The plot involving Jonas is an allegory of how the poor are continually forced into bad employment opportunities (i.e. more dangerous, unfair pay, etc) by a system already designed to work against them, to the point they’ll put themselves in increasingly compromising situations because it’s either die working to put food on the table or die from lack of food on the table. In the real world, those in dire financial straits often take exploitative or dangerous jobs because they’re the only ones available to them, and as a society we allow this to happen, condoning their treatment letting the flaws of a capitalist system to eat them alive. The proletariat are reduced to cuts of meat being judged for consumption. Jonas finds this out, symbolising the deep, scary corporeality of a capitalist cannibal economy.
In Brazil, classes are separated in many ways. A significant one is the literal divide of private gated communities. The poor usually only come into contact with the rich via domestic service jobs, from cooking and cleaning to the men who work for private security companies. All the more sad when these marginalised people are used for labour then chopped up for meat by the cannibal elite. The film’s rich characters use the poor in every way, whether for labour, meat, or even sex. In the opening scene the sexual element is evident, however, later there’s an unsettling scene where powerful men watch from a shadowy balcony as two black Brazilians are forced to fuck in front of a camera, bound by chains— a not so subtle image of slavery that helps to tie the story’s many excesses of capitalism together in a sharp, steel bow.

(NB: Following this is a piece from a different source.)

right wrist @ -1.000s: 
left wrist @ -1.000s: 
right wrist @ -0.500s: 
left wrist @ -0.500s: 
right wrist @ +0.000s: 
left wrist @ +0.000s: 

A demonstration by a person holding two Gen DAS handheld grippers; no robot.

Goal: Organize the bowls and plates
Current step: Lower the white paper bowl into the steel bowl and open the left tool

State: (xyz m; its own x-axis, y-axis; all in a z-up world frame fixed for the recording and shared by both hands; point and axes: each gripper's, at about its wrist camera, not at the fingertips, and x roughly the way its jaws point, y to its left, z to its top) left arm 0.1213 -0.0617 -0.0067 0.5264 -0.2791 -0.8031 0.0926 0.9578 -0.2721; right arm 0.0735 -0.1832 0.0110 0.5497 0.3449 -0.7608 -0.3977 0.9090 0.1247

“Put yourself in someone else’s shoes”
One of the things capitalists fail to see is their own contribution to the problems societies face in terms of class struggle. In the film, these cannibal capitalists lament living in “a land of poors” and obsess about their “protagonism in society” as if it were a duty to which they’ve been fated by ancient prophecies, yet can’t for a minute begin to comprehend their own roles in creating such a divided, unequal society. The rich love to make themselves into victims, never putting themselves in the position of those without all their privilege and wealth and always wondering why the poor ‘refuse’ to see things from their perspective. What better way to challenge the status quo of capitalist fantasy than to have the rich play the parts of cannibals? Guto Parente does a fantastic job of skewering the powerful, wealthy men who keep a stranglehold on a society they claim to care about so deeply. Full-on satire at its most deliciously gruesome.
In the end, Jonas escapes the bourgeois cannibalistic cycle. He’s too smart for them to chew him up and consume him through labour, then dinner. He manages to make it out alive, albeit quite bloody. Jonas takes back the means of production from the hands of the capitalist class, because in the symbolism of The Cannibal Club‘s allegory violence is the means of production that keeps the cannibal economy running. His violent retaliation against Otavio and Gilda is confirmation of the only way those of us from the lower classes will ever take down the bourgeoisie: beat them at their own game.